El Ciudadano
Cientos de familias marchan con los rostros de sus seres queridos entre los estadios blindados para exigir justicia y apoyo.
La Copa Mundial de la FIFA 2026 comenzó el pasado jueves 11 de junio y terminará el próximo 19 de julio en México, país que comparte la organización de este torneo junto a Estados Unidos y Canadá. Sin embargo, detrás de la alegría, los fuegos artificiales y la llegada de miles de turistas extranjeros, el evento deportivo quedó marcado por un fuerte contraste social. Mientras la fanaticada llena las calles para festejar el debut de su selección, cientos de madres y familiares marchan con antorchas para visibilizar la crisis humanitaria que vive su nación.

La noche previa a la inauguración, más de 400 mujeres de agrupaciones como Luz de Esperanza, Madres del Ajusco y Buscadoras de Zacatecas caminaron por la Calzada de Tlalpan portando fotografías de sus seres queridos ausentes. La movilización, llamada “Iluminemos la búsqueda”, avanzó rumbo al Estadio Azteca para exigir que el gobierno de Claudia Sheinbaum ponga el mismo esfuerzo en localizar a las víctimas que el desplegado para armar el torneo. La respuesta oficial consistió en un fuerte cerco policial de fuerzas antimotines que cerró los accesos con camiones, bloqueando el paso de las familias.

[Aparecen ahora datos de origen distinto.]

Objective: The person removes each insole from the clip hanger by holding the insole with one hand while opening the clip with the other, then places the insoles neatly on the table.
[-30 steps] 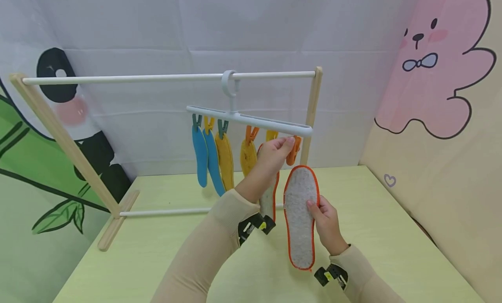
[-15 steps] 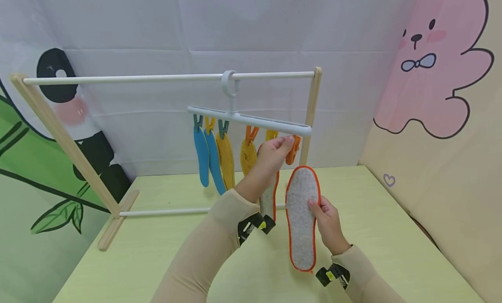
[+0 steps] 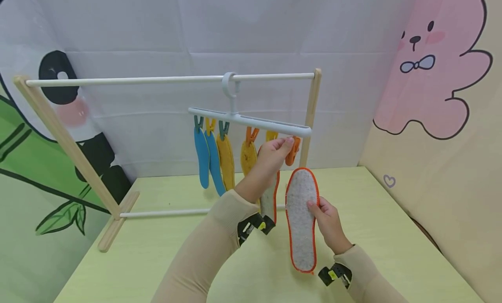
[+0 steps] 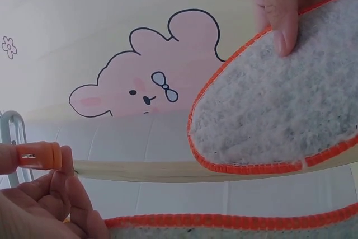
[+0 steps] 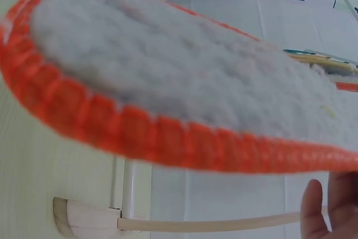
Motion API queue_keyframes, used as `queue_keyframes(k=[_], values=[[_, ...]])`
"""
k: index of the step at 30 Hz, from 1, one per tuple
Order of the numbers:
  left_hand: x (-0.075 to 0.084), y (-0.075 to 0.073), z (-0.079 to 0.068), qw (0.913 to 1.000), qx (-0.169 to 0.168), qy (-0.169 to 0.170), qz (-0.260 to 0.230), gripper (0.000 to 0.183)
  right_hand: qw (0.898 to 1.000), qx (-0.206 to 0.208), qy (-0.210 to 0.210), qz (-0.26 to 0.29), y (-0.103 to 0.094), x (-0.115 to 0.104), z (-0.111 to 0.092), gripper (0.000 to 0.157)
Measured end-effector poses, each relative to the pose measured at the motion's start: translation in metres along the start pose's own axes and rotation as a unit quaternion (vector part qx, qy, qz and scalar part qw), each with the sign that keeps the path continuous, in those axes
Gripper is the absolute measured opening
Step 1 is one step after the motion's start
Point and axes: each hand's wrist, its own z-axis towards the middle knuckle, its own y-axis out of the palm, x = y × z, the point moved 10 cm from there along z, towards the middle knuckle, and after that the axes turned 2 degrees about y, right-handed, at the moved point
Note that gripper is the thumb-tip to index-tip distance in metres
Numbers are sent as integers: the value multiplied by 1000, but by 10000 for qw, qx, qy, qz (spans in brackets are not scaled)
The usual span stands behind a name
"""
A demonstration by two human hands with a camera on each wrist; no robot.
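A grey felt insole (image 3: 302, 220) with orange edging hangs upright from my right hand (image 3: 328, 222), thumb on its face and fingers behind. My left hand (image 3: 270, 157) pinches an orange clothespin (image 3: 293, 151) at the right end of the pale hanger (image 3: 270, 124). In the left wrist view, the clothespin (image 4: 39, 155) lies between thumb and fingertips, apart from the insole's rounded end (image 4: 268, 104). Behind my left wrist hangs a second grey insole (image 3: 269, 200), partly hidden. The insole (image 5: 196, 82) fills much of the right wrist view.
Blue insoles (image 3: 201, 157) and yellow insoles (image 3: 225, 157) hang from clothespins on the hanger's left and middle. The hanger hooks over the white rod (image 3: 137, 80) of a wooden-ended rack (image 3: 70, 146). This rack stands on a pale table (image 3: 164, 259).
The view has shifted slightly. My left hand stays on the clothespin, and my right hand keeps holding the insole just below it, with barely any movement.
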Motion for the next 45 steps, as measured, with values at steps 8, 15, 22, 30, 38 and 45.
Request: queue_keyframes(k=[8,15,22,30,38,45], values=[[2,-1,2,9999,-82,99,58,35,9985,154,517,18,-11,10,5,26],[3,-1,2,9996,-178,186,98,34,9955,31,949,60,-13,22,5,27],[0,0,1,9995,-233,149,142,36,9928,-434,1097,213,-6,28,3,29],[1,-1,1,9997,-150,89,156,35,9883,-717,1258,486,-2,33,5,33],[3,0,1,9997,-147,86,175,36,9857,-890,1400,307,-6,37,6,37],[3,0,3,9999,-117,72,66,35,9853,-867,1442,303,-8,40,5,37]])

Esta protesta evidenció la gran diferencia entre la inversión de 23.000 millones de pesos mexicanos destinada a remodelar la ciudad y la falta de recursos que acusan las fiscalías locales para tareas forenses. Para las manifestantes, resulta doloroso que el Estado arregle las calles con carteles alegres mientras el país acumula un total de 133.000 personas desaparecidas y no localizadas. Esta realidad golpea directamente a los familiares, quienes deben financiar desde sus bolsillos las fotocopias de búsqueda, las palas y los viajes.

El momento más sensible de la caminata durante la noche del 10 de junio ocurrió cuando la activista Vicky Ponce se arrodilló frente a la línea policial para suplicar empatía a los uniformados. «Estas manos han sacado de debajo de la tierra lo que ustedes no se imaginan; si vieran el dolor que tenemos, nosotros no deberíamos estar aquí», sentenció. La escena resumió la desesperación de miles de hogares que ven cómo los muros se pintan con motivos deportivos mientras las imágenes de sus hijos son arrancadas por empleados municipales.
La emergencia se mantiene latente con un promedio de 40 nuevas desapariciones a diario en todo el territorio mexicano, según datos de Amnistía Internacional. Además, los colectivos denuncian que las instituciones operan bajo impunidad estructural y que existen más de 72.000 cuerpos sin identificar en servicios médicos forenses y fosas comunes. A pesar del panorama, los familiares aclaran que no están en contra del fútbol, sino de que se intente ocultar la crisis.
El descontento se extendió a otras ciudades sedes del Mundial, como Monterrey y Guadalajara, donde las activistas también han salido a protestar cerca de los recintos deportivos. En Monterrey, integrantes del colectivo «Renacer» se manifestaron en los accesos del estadio y recibieron abrazos de solidaridad por parte de hinchas suecos conmovidos por la búsqueda. Las agrupaciones mantendrán sus protestas durante la competencia para visibilizar que miles de personas siguen sin ser encontradas.